REQUIREMENT: Scan the entries below for the string "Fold" and copy every line where it turns up.

PROVIDED MATERIAL:
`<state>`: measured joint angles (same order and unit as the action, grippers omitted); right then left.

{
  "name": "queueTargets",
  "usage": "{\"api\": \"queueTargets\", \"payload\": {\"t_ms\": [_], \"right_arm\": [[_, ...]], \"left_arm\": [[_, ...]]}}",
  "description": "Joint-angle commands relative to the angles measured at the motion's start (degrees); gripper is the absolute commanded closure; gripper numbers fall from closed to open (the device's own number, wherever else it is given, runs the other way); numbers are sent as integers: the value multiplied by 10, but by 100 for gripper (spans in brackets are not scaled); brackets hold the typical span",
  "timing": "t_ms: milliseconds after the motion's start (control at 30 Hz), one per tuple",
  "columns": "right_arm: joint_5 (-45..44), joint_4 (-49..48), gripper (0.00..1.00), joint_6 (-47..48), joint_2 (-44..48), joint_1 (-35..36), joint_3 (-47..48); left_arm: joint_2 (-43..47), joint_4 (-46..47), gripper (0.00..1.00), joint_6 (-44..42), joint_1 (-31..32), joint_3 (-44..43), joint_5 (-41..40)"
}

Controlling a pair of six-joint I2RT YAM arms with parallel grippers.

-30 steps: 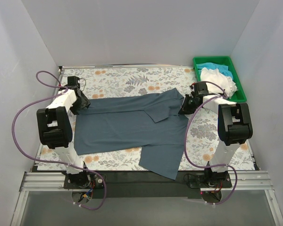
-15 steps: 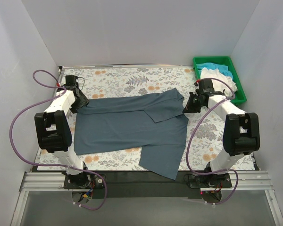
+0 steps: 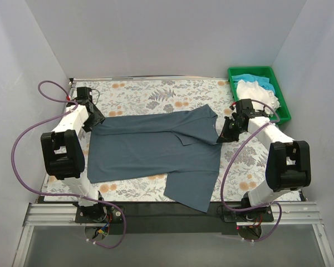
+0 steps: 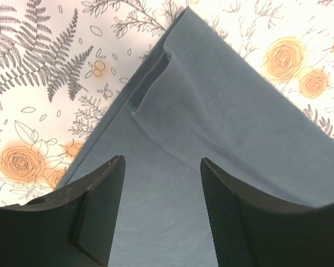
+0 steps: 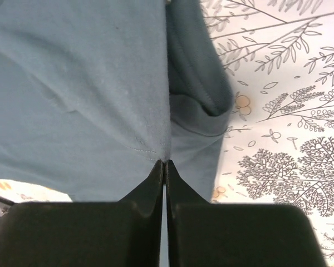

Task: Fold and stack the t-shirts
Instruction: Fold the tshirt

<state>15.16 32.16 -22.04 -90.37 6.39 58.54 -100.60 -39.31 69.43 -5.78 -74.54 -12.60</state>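
Slate-grey t-shirt (image 3: 156, 147); left gripper (image 4: 161, 161) wide over its corner, right gripper (image 5: 165, 162) pinching edge

slate t-shirt (image 3: 156, 147): dark blue-grey, plain, no print
white t-shirt (image 3: 258, 92): off-white, plain
turquoise t-shirt (image 3: 246, 78): bright turquoise-blue, plain
tray (image 3: 284, 107): bright green
table cover (image 3: 150, 97): white ground, grey-black fern and leaf line drawings, orange roses
left gripper (image 4: 162, 167): black fingers, fine dotted texture on one pad
right gripper (image 5: 165, 162): matte black
arms (image 3: 72, 119): white shells, black joint blocks
cables (image 3: 12, 157): purple
walls (image 3: 167, 39): pale grey-white, plain
base rail (image 3: 172, 214): silver metal, black plate
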Motion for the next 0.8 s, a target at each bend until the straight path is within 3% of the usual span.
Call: {"api": "queueTargets", "payload": {"t_ms": [0, 333, 600, 767], "right_arm": [[23, 25, 99, 10, 27, -3, 37], [34, 18, 99, 10, 30, -2, -11], [47, -9, 99, 14, 20, -1, -29], [51, -14, 99, 15, 17, -1, -28]], "left_arm": [[-2, -5, 47, 2, -1, -27, 3], [-4, 30, 46, 25, -30, 4, -3], [-21, 133, 36, 17, -58, 39, 100], [-27, 172, 33, 4, -58, 59, 119]]}}
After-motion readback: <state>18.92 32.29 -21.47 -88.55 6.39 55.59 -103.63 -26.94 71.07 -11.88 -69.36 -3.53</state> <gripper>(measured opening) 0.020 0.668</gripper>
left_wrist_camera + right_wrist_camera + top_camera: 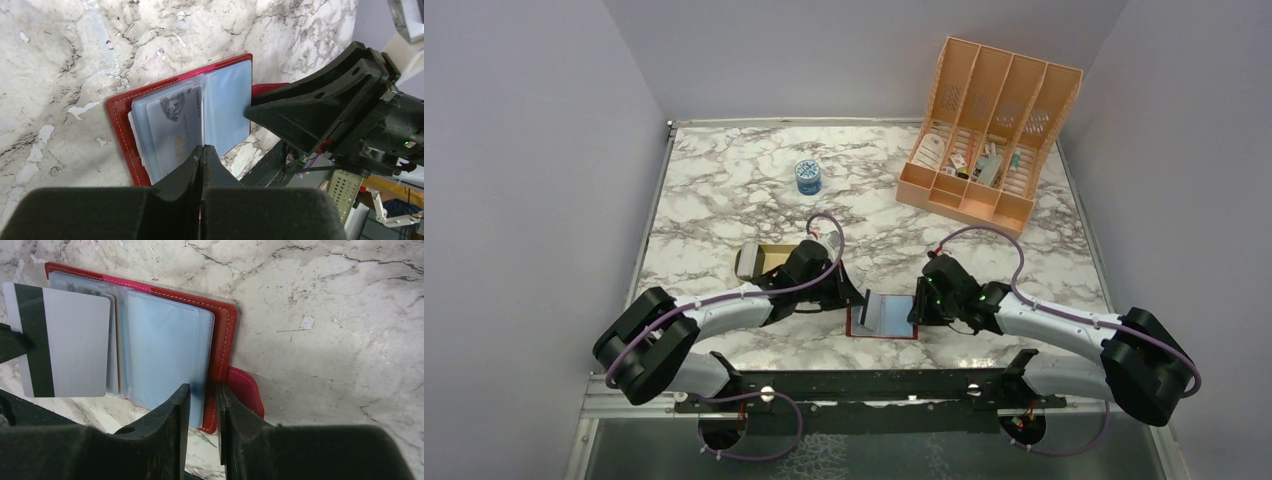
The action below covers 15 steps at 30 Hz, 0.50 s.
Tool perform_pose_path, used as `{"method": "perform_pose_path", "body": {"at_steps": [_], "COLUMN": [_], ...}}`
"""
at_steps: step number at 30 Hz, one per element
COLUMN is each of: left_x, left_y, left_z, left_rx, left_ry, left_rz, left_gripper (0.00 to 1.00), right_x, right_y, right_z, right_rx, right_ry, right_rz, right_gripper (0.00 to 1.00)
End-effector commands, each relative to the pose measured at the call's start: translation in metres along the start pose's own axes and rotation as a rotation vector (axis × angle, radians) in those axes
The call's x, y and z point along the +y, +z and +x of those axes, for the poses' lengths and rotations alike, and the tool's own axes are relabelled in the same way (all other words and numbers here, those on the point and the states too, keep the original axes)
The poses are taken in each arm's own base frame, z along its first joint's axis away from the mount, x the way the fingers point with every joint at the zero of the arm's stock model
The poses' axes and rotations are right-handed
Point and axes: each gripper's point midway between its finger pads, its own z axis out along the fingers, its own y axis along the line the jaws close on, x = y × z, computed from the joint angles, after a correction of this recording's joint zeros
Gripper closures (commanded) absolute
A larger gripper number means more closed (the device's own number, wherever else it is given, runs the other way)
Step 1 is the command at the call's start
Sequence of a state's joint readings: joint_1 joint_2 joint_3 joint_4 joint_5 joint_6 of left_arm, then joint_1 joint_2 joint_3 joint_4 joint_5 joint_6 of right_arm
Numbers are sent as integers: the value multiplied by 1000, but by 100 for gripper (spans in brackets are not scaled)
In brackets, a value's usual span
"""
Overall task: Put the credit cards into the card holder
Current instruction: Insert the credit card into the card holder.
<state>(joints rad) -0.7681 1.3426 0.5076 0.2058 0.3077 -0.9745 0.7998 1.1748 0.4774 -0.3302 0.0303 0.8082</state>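
Left pincer (pixel 201 160) clenched on one credit card (pixel 70 340), presented over the open card holder (pixel 222 330).

Right pincer (pixel 202 410) straddles the near edge of the holder's right leaf, jaws drawn narrow and apparently grasping it. Judged purpose: to pin the case open and stop it sliding on the counter (pixel 325 315). The card, silver with a black stripe, is held by its striped edge, leaving the opposite edge free to enter a pale blue pocket. It overlaps the left leaf and is not yet seated. The holder lies flat near the counter's front, between both arms. Beyond, a tan tray (pixel 759 258) sits just behind the left arm. Farther back stand a blue jar (pixel 808 176) and a peach organizer (pixel 989 130).
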Motion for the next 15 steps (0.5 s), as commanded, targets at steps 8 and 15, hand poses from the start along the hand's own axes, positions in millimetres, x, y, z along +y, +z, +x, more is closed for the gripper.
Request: {"method": "perform_pose_path", "body": {"at_steps": [8,15], "left_x": [0,5], "left_y": [10,14], "left_z": [4,10], "left_rx": [-1,11], "left_ry": [6,-5], "left_rz": [5,-1], "left_gripper": [100,100], "right_x": [4,3], "right_y": [1,2], "right_z": [5,7], "right_rx": [11,13], "right_ry": [11,11], "right_rz": [-30,-29], "right_gripper": [74,74]}}
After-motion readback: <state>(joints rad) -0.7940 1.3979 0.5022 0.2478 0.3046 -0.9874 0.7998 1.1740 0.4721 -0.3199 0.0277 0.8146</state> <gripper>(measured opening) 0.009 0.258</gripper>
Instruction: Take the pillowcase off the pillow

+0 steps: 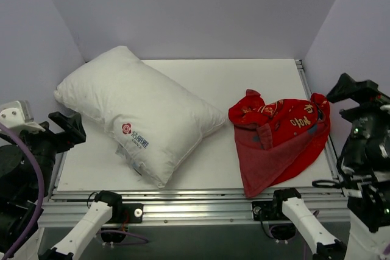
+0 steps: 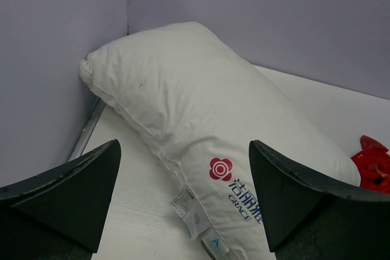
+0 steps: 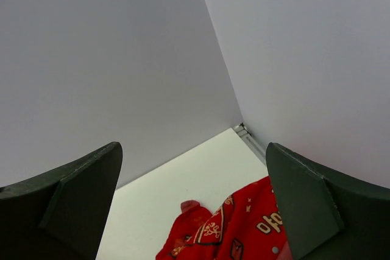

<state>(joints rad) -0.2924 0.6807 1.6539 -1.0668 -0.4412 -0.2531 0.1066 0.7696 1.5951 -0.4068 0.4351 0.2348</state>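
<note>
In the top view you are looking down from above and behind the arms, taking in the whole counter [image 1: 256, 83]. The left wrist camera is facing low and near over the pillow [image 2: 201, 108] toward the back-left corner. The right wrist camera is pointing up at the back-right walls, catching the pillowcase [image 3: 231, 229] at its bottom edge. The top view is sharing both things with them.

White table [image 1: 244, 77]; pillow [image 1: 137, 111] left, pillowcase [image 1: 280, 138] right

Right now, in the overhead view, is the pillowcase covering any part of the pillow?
No, the pillowcase lies crumpled on the right of the table, clear of the bare white pillow.
</note>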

RESULT BELOW:
Task: Fold and stack the t-shirts
Instruction: Fold the tshirt

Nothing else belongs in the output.